University of New South Wales Sydney; Zhejiang University; Zhejiang University; University of Texas System; University of Texas Health Science Center Houston; George Institute for Global Health; University of New South Wales Sydney

PROCEEDINGS OF THE NATIONAL ACADEMY OF SCIENCES OF THE UNITED STATES OF AMERICA

0027-8437

10.1073/pnas.2508912122

2025-08-28

The glycerol-3-phosphate (G-3-P) pathway is central to the synthesis of triacylglycerols (TAGs) and glycerophospholipids, essential for membrane biogenesis and lipid storage. The first and rate-limiting step in this pathway is catalyzed by glycerol-3-phosphate acyltransferases (GPATs), with microsomal GPAT3 and GPAT4 being evolutionarily conserved and predominant in most tissues. While previous studies have implicated Calcineurin B homologous protein 1 (CHP1) as a cofactor for GPAT4, the broader role of CHP1 in regulating microsomal GPATs and TAG biosynthesis remains unclear. Here, we demonstrate that CHP1 is a critical regulator of both GPAT3 and GPAT4, essential for their stability, enzymatic activity, and lipid droplet (LD) localization. Structural modeling and mutational analyses identified key hydrophobic interfaces mediating the CHP1-GPAT interaction, which are required for optimal GPAT activity and LD growth.

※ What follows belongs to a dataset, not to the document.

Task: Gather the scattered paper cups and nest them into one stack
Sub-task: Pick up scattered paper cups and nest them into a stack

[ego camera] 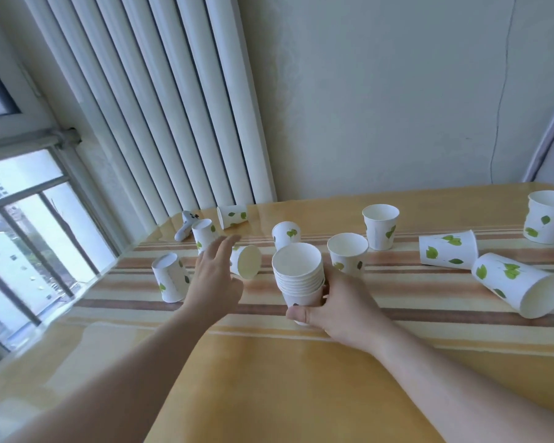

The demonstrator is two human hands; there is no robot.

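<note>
The right hand [339,306] grips the stack [299,276] low down, thumb across its base, mouth up. The left hand [216,276] reaches with fingers straight and loose, holding nothing; just past its fingertips lies a tipped cup [246,261], mouth toward the stack. I'd pinch that cup by its rim, turn it upright and drop it straight in — no squeezing, since paper dents. Upside-down cups [170,278] stand left of the fingers, near the table edge [122,254] by the window; to the right, the table [301,378] offers more room.
</note>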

Loss of CHP1 impairs LD expansion and disrupts the localization of GPAT3/4 and downstream enzymes in the TAG synthesis pathway, including 1-acylglycerol-3-phosphate O-acyltransferase 3 (AGPAT3) and diacylglycerol O-acyltransferase 2 (DGAT2). Mechanistically, CHP1 helps circumvent seipin-mediated restriction of late LD-targeting enzymes, facilitating their access to mature LDs. Together, our findings reveal CHP1 as a dual-function regulator that stabilizes and activates microsomal GPATs while enabling the coordinated recruitment of TAG biosynthetic enzymes to LDs. This work uncovers a previously unrecognized mechanism for regulating LD growth and glycerolipid metabolism, with broad implications for lipid homeostasis and metabolic diseases. Significance The glycerol-3-phosphate (G-3-P) pathway is essential for producing key lipids, including triacylglycerols for energy storage and glycerophospholipids for building cell membranes. GPAT3 and GPAT4 are critical enzymes that initiate this pathway and are linked to metabolic conditions such as lipotoxicity and ferroptosis. In this study, we identify CHP1 as a key regulator that not only activates GPAT3 and GPAT4 but also helps direct them-and other related enzymes-to lipid droplets, where fats are stored. Our findings reveal a mechanism that controls both the activity and location of lipid-producing enzymes by CHP1. This work advances our understanding of how cells regulate fat metabolism and may have implications for treating diseases related to abnormal lipid storage.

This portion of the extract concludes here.